| TASK TO CARRY OUT |
Report every line below that has the string "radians" in it.

Data items:
-=-=-=-=-

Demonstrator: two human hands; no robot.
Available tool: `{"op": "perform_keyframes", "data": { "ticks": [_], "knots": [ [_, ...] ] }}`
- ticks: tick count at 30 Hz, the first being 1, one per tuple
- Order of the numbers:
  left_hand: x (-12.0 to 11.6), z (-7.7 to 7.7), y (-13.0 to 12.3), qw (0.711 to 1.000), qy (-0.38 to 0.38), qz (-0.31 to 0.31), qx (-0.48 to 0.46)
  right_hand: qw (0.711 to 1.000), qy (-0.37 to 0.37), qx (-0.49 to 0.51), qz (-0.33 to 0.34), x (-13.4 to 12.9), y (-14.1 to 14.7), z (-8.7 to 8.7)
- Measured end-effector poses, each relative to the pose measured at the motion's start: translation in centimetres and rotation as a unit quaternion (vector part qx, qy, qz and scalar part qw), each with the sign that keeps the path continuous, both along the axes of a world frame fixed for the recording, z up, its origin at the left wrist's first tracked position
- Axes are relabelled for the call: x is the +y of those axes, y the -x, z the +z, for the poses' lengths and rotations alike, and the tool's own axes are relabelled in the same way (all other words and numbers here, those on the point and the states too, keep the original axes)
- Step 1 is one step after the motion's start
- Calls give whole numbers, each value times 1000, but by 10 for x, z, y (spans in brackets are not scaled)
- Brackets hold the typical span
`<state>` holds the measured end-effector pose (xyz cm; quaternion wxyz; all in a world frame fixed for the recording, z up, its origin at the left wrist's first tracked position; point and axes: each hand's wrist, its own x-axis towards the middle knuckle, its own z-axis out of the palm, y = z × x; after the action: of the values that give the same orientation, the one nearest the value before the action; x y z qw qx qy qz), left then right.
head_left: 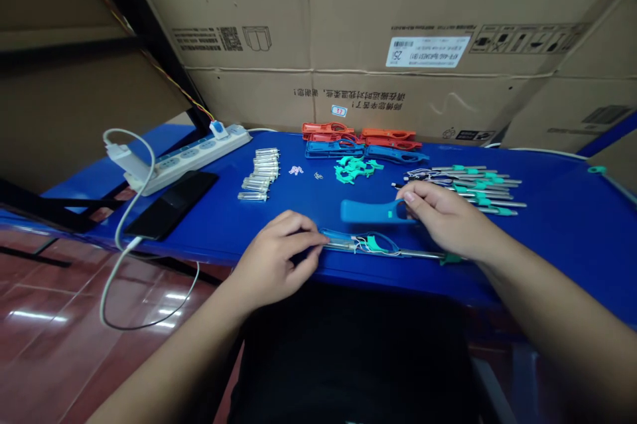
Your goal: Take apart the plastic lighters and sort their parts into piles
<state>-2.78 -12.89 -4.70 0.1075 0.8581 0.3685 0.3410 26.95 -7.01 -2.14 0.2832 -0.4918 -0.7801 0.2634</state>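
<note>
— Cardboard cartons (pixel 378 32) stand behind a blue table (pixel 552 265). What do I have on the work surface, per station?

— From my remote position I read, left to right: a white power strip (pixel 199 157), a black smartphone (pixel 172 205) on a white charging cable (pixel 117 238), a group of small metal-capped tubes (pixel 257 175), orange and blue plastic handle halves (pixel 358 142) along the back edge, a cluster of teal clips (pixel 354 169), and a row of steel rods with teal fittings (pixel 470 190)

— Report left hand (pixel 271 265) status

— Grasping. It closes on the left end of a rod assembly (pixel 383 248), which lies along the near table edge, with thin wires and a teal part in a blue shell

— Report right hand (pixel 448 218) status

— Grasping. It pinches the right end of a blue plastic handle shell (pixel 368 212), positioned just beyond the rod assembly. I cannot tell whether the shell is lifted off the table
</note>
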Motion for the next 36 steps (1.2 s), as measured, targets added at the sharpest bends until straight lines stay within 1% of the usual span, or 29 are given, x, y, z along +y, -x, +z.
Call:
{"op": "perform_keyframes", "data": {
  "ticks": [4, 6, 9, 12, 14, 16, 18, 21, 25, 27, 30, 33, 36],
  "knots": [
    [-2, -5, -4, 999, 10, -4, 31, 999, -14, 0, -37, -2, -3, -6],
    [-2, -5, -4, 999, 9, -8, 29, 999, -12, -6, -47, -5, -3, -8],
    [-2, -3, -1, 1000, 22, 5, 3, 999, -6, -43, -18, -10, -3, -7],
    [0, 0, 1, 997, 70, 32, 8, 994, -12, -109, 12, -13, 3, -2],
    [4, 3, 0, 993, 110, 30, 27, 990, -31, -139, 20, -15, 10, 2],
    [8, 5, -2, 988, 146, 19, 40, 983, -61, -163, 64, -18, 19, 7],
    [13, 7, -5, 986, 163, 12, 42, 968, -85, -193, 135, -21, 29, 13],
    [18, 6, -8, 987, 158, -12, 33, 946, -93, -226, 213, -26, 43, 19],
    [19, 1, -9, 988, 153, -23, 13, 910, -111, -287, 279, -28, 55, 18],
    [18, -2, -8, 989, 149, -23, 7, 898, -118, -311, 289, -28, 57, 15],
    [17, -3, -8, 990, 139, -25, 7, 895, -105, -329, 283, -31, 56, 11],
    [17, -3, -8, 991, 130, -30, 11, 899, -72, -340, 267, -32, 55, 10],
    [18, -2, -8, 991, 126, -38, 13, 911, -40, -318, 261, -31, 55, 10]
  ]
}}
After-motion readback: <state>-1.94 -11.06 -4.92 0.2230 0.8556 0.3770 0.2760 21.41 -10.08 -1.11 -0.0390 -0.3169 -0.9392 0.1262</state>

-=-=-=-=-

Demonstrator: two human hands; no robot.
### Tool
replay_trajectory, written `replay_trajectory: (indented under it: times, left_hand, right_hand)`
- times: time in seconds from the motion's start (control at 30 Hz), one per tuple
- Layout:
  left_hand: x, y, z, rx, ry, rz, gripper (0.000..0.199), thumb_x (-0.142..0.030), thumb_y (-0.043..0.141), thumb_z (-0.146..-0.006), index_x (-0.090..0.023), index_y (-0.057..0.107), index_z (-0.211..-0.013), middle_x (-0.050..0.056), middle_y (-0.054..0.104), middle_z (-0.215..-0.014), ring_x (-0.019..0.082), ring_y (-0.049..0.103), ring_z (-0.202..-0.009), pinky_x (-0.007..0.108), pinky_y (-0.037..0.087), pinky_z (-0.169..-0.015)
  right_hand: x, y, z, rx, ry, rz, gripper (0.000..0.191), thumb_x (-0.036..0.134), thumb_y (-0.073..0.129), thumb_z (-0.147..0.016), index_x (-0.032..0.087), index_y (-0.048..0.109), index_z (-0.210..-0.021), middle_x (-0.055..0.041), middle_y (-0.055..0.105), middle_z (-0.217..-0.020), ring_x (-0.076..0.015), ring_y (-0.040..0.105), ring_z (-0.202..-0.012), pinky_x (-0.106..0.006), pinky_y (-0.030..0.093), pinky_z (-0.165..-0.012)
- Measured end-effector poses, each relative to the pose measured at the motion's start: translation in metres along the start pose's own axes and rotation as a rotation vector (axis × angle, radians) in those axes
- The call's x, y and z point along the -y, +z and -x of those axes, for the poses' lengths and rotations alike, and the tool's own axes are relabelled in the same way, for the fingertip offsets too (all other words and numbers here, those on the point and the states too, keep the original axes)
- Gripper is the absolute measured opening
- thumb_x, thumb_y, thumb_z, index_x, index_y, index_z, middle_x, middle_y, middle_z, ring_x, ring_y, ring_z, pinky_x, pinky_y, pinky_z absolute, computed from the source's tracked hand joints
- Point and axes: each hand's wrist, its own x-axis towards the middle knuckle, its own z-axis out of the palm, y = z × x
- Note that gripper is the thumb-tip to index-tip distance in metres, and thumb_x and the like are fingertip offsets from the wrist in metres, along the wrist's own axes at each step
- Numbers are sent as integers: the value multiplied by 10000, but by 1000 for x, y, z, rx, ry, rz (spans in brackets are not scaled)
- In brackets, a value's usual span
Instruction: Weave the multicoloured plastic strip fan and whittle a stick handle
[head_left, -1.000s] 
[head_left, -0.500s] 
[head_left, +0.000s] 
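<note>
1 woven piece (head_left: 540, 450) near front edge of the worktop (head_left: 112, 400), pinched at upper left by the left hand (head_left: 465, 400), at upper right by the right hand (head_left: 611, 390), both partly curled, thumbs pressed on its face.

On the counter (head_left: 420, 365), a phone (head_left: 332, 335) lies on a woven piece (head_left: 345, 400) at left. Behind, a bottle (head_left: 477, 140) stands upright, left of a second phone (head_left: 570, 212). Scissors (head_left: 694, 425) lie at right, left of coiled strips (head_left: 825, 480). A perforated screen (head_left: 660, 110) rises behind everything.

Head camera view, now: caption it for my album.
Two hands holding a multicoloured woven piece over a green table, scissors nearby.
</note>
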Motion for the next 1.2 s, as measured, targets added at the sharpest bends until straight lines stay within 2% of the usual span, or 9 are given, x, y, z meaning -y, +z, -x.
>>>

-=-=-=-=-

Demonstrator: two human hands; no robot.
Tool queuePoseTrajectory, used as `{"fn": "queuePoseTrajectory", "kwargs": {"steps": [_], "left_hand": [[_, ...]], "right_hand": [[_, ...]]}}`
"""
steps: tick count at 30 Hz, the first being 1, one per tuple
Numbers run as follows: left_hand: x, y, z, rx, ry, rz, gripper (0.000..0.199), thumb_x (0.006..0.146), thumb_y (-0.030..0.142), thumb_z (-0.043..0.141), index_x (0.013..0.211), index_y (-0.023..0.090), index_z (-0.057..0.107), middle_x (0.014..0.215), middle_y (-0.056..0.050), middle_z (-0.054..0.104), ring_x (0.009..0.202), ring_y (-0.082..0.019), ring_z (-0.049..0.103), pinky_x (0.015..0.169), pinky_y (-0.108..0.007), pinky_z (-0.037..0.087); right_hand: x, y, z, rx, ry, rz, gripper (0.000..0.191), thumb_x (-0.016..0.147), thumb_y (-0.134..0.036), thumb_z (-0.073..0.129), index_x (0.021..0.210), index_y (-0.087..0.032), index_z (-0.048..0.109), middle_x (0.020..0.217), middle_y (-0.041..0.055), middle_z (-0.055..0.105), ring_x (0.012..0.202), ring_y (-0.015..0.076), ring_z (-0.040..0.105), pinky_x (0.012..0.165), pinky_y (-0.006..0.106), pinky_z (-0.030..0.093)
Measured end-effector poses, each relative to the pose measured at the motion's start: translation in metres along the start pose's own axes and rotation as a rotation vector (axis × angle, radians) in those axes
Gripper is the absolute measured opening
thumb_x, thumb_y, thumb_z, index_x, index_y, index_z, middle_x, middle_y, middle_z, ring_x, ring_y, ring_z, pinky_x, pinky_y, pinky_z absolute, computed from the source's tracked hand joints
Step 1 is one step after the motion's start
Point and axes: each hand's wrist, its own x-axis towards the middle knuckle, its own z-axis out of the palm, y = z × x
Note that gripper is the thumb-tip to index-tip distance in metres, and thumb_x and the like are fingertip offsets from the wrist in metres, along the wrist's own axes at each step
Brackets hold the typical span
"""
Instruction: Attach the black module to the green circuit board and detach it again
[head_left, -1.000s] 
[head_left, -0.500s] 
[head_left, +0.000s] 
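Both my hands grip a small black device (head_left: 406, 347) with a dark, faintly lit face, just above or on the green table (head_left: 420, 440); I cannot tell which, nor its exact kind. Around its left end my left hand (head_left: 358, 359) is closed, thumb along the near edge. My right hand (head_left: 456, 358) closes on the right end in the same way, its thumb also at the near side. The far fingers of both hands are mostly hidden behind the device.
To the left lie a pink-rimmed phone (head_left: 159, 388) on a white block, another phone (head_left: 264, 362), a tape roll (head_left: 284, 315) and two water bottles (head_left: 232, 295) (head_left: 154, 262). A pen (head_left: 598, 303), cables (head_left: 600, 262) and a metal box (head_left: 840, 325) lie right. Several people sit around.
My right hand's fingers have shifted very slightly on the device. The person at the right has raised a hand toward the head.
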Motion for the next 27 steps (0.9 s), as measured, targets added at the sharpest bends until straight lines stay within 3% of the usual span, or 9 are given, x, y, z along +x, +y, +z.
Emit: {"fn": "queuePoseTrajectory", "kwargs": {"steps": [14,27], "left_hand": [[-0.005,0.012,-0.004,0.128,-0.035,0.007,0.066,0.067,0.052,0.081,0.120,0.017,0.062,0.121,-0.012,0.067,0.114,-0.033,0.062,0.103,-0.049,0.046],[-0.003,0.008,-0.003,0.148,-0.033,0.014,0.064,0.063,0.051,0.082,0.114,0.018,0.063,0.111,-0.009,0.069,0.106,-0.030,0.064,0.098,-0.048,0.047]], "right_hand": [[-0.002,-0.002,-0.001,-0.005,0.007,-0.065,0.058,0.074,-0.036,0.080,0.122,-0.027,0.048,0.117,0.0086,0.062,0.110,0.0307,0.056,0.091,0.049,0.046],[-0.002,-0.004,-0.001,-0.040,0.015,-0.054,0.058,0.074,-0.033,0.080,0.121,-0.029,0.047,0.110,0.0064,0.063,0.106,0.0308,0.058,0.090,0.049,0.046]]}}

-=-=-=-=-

| EXERCISE RESPONSE |
- Measured end-effector poses, each relative to the pose measured at the motion's start: translation in metres along the start pose's own axes and rotation as a rotation vector (axis × angle, radians) in those axes
Measured end-effector poses, each relative to the pose measured at the motion's start: translation in metres along the start pose's own axes and rotation as a rotation vector (axis × angle, radians) in those axes

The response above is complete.